▶ _Exercise directions_
Transcribe the data exactly. Pictures stay out.

▶ _Data shown_
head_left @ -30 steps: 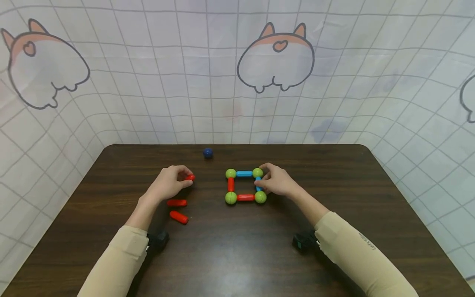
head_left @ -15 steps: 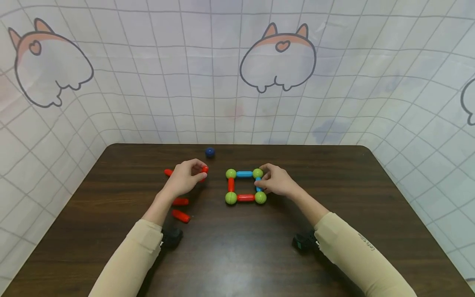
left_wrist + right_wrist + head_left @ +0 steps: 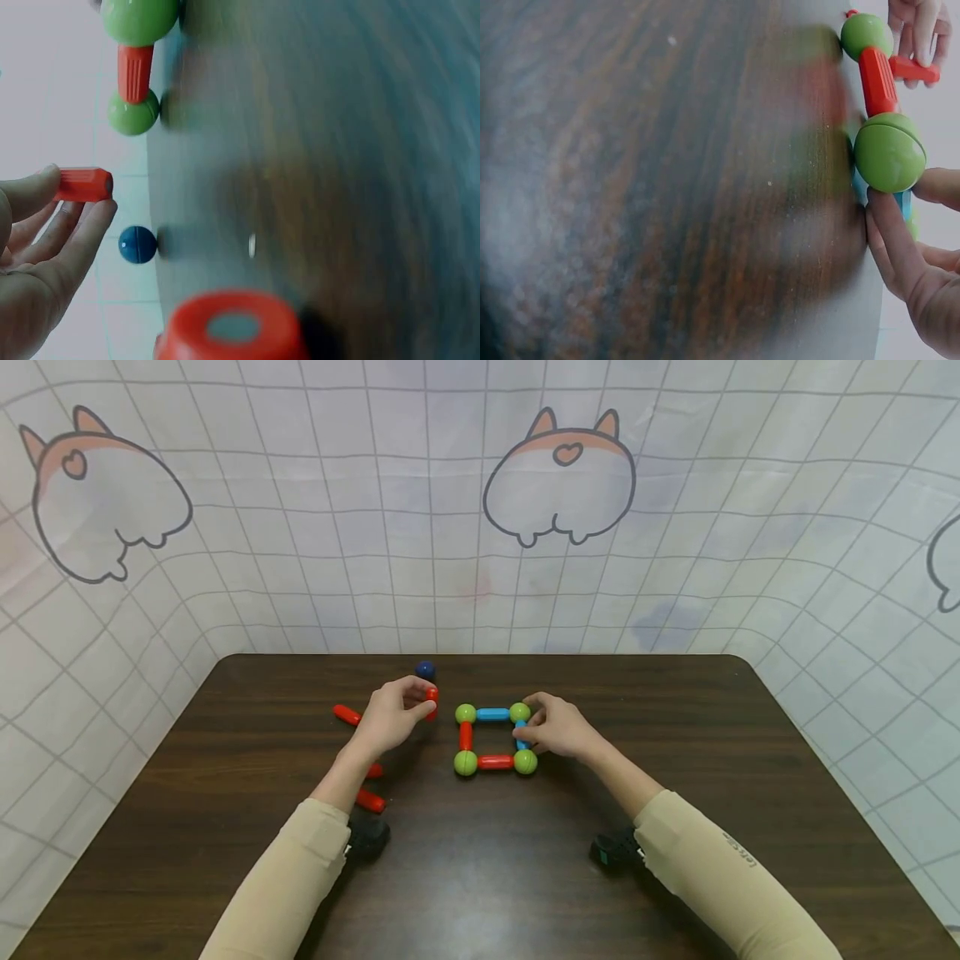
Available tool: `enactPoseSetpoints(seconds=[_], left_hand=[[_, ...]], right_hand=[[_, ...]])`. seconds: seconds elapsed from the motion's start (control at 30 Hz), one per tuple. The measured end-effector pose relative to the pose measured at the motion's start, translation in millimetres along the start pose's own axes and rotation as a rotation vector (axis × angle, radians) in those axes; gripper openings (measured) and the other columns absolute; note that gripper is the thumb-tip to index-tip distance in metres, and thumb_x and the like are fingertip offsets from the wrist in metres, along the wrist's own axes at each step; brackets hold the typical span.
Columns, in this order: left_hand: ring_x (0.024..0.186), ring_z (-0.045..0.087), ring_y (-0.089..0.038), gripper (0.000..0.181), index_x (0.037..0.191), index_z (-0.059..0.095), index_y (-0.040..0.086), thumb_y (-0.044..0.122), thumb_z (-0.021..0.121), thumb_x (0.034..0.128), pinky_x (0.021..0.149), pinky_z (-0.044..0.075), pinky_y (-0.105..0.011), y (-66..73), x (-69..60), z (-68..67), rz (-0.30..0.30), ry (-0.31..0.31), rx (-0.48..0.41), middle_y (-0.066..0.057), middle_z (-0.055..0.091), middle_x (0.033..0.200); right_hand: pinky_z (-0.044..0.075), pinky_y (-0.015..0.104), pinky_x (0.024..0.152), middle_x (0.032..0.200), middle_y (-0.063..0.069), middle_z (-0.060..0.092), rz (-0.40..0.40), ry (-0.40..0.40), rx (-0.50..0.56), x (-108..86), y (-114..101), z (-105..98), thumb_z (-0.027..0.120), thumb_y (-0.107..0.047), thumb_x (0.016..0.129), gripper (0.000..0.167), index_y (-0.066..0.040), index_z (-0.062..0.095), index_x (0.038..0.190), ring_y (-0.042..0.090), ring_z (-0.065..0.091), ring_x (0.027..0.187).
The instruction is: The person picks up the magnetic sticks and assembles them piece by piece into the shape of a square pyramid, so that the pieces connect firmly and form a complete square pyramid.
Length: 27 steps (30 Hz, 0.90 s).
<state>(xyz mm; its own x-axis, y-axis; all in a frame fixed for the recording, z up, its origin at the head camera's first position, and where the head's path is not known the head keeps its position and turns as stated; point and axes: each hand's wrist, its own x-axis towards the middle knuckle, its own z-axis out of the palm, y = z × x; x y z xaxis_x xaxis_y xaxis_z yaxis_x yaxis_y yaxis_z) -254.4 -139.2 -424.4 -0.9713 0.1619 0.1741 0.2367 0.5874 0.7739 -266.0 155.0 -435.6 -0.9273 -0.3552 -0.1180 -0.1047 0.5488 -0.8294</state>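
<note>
Four green balls, joined by two red and two blue rods, form a square; its front side is a red rod (image 3: 496,762) and its back side a blue rod (image 3: 492,714). My left hand (image 3: 392,713) pinches a red rod (image 3: 432,702) upright between thumb and fingers, left of the square's back-left ball (image 3: 466,714). In the left wrist view that held rod (image 3: 84,184) shows its end. My right hand (image 3: 562,727) grips the blue rod (image 3: 522,735) on the square's right side, as the right wrist view also shows beside a green ball (image 3: 889,153).
A dark blue ball (image 3: 425,671) lies near the table's back edge, just behind the left hand. Loose red rods lie to the left, one at the back (image 3: 347,715) and one nearer the front (image 3: 371,801), with another partly hidden by the left forearm.
My left hand has moved right toward the square with its red rod, which has turned upright. A loose red rod behind that hand has come into view. My right hand stays in place.
</note>
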Motion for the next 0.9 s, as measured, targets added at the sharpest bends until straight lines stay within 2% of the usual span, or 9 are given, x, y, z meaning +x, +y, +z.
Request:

▶ _Finished task_
head_left @ -30 steps: 
head_left @ -15 steps: 
left_wrist + right_wrist + head_left @ +0 steps: 
Available tool: `enactPoseSetpoints(seconds=[_], left_hand=[[_, ...]], right_hand=[[_, ...]])`. seconds: seconds elapsed from the motion's start (control at 30 Hz), one per tuple. The measured end-effector pose relative to the pose measured at the motion's start, translation in millimetres along the start pose's own axes and rotation as a rotation vector (axis × angle, radians) in those axes; gripper openings (measured) and the other columns absolute; note that gripper is the thumb-tip to index-tip distance in metres, and thumb_x and the like are fingertip offsets from the wrist in metres, along the wrist's own axes at each step; brackets hold the typical span.
Columns, in this order: left_hand: ring_x (0.024..0.186), ring_z (-0.045..0.087), ring_y (-0.089..0.038), gripper (0.000..0.181), index_x (0.037..0.191), index_z (-0.059..0.095), index_y (-0.040..0.086), thumb_y (-0.044..0.122), thumb_z (-0.021..0.121), thumb_x (0.034..0.128), pinky_x (0.021..0.149), pinky_z (-0.044..0.075), pinky_y (-0.105..0.011), y (-66..73), x (-69..60), z (-68..67), rz (-0.30..0.30), ry (-0.31..0.31), rx (-0.48..0.41), middle_y (-0.066..0.057), middle_z (-0.055..0.091), middle_x (0.033..0.200); right_hand: pinky_z (-0.044..0.075), pinky_y (-0.015..0.104), pinky_x (0.024..0.152), middle_x (0.032..0.200), middle_y (-0.063..0.069), middle_z (-0.060..0.092), rz (-0.40..0.40), ry (-0.40..0.40), rx (-0.50..0.56), x (-108..86), y (-114..101), z (-105..98), thumb_z (-0.027..0.120), thumb_y (-0.107..0.047), thumb_x (0.016..0.129), gripper (0.000..0.167), index_y (-0.066..0.040), index_z (-0.062..0.095), index_x (0.038..0.190), ring_y (-0.042..0.090), ring_z (-0.065..0.091), ring_x (0.027..0.187).
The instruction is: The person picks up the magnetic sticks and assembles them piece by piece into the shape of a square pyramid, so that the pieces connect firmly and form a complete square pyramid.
Length: 27 steps (30 Hz, 0.90 s).
<state>(xyz mm; its own x-axis, y-axis; all in a frame fixed for the recording, z up, its origin at the head camera's first position, and where the head's path is not known the head keeps its position and turns as stated; point and axes: each hand's wrist, its own x-axis towards the middle knuckle, its own z-axis out of the palm, y = z × x; x y z xaxis_x xaxis_y xaxis_z yaxis_x yaxis_y yaxis_z) -254.4 -139.2 -424.4 -0.9713 0.1619 0.1741 0.2367 0.5874 0.7739 -266.0 155.0 -435.6 -0.9273 -0.3552 -0.1180 -0.1047 0.5488 -0.8294</state>
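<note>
Four green balls, joined by two red and two blue rods, form a square; its front side is a red rod (image 3: 496,762) and its back side a blue rod (image 3: 492,714). My left hand (image 3: 392,713) pinches a red rod (image 3: 432,702) upright between thumb and fingers, left of the square's back-left ball (image 3: 466,714). In the left wrist view that held rod (image 3: 84,184) shows its end. My right hand (image 3: 562,727) grips the blue rod (image 3: 522,735) on the square's right side, as the right wrist view also shows beside a green ball (image 3: 889,153).
A dark blue ball (image 3: 425,671) lies near the table's back edge, just behind the left hand. Loose red rods lie to the left, one at the back (image 3: 347,715) and one nearer the front (image 3: 371,801), with another partly hidden by the left forearm.
My left hand has moved right toward the square with its red rod, which has turned upright. A loose red rod behind that hand has come into view. My right hand stays in place.
</note>
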Motion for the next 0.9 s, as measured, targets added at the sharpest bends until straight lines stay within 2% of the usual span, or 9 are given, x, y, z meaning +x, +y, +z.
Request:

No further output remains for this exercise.